Stuck on an issue?

Lightrun Answers was designed to reduce the constant googling that comes with debugging 3rd party libraries. It collects links to all the places you might be looking at while hunting down a tough bug.

And, if you’re still stuck at the end, we’re happy to hop on a call to see how we can help out.

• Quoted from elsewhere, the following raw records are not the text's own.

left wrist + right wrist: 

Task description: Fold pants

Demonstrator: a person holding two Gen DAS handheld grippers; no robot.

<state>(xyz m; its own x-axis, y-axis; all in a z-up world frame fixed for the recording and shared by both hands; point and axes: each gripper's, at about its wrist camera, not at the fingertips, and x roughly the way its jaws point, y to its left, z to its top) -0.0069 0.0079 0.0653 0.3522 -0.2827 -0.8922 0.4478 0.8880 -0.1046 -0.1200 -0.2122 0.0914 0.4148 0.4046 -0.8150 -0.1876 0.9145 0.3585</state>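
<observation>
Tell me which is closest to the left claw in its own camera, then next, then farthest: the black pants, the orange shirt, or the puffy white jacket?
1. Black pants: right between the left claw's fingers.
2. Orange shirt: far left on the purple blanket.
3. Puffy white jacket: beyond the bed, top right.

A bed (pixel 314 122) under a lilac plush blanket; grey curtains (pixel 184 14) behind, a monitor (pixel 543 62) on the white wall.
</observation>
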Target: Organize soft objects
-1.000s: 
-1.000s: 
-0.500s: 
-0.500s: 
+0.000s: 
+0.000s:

[Bug] Train: adding train.save_checkpoint(epoch=epoch, model=model) hangs the training in CPU-only mode

See original GitHub issue

Search before asking

I searched the issues and found no similar issues.

Ray Component

Ray Core, Ray Train

What happened + What you expected to happen

I was closely following this tutorial here and these customizations. When I have train.save_checkpoint(epoch=epoch, model=model) in my script - then it hangs. But when I have `train.save_checkpoint(epoch=epoch) - then it works.

Here are the error messages I’m getting during hanging.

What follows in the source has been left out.